19 January 2016
I would know what he would answer me
and understand what he would say to me.
Would he contend with me in the greatness of his power?
No; he would pay attention to me.
There an upright man could argue with him,
and I would be acquitted forever by my judge.
In this moment, Lord, I am feeling an emotion that will change in ten minutes. Or maybe in three minutes. Inconsistent, we all tend to be. Like the wispy clouds tossed about in the wind. Like the beam of sunshine coming in through the window, shifting every few minutes as our planet spins.
We wake up cheerful, and turn into a grouch quicker than an electric kettle can boil water. It is always something silly, or imagined in our own minds. How is it that we even get onto that tangent?
We walk a thin line between rushed and collected. We dash off places, somehow always lacking time. But then we hardly ever slow down enough to notice time.

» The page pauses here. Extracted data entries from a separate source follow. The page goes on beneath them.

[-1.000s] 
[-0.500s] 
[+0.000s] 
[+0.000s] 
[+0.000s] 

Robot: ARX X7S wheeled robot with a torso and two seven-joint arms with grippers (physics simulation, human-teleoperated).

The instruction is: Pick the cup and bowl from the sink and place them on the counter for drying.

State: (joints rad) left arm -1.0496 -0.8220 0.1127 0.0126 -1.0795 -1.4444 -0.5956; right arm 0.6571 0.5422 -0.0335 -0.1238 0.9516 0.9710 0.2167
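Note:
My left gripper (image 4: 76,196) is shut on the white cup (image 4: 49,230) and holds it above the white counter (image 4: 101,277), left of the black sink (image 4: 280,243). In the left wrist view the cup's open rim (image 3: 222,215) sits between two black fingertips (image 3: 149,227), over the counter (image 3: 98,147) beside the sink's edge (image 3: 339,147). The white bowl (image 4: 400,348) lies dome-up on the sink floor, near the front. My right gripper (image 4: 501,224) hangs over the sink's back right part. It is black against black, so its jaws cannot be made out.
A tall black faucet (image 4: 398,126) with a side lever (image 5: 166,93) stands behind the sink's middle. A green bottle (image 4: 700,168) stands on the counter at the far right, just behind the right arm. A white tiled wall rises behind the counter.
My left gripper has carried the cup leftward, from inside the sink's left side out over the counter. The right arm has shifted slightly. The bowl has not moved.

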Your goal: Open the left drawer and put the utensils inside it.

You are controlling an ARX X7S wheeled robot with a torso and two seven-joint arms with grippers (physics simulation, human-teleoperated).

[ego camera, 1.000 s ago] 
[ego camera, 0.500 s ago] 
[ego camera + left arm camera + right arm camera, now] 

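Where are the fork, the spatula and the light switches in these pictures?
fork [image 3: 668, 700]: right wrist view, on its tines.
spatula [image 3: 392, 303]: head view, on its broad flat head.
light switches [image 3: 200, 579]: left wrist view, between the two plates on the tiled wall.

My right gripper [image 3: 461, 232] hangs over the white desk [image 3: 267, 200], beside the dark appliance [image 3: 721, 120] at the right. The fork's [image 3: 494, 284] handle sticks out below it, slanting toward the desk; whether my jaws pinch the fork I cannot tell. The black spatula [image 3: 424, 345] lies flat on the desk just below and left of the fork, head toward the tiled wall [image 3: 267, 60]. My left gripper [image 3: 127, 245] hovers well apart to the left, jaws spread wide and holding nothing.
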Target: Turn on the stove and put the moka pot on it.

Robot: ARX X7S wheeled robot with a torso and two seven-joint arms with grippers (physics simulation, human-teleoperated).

We barely give a person the chance to say what they really wanted to say. Our own 'needs' seem to get in the way.
Help us pay attention to the moments we are in, at that moment, and not lose it to something else we are trying to get to. So many moments are rich in Your blessing and grace.
Let this momentary prayer be a consistent reminder of Your consistency, and my need for You. My inconsistency is not even reliable. But You, Lord, are reliable every moment of every day, without any fluctuation or variable. Thank you for being my constant.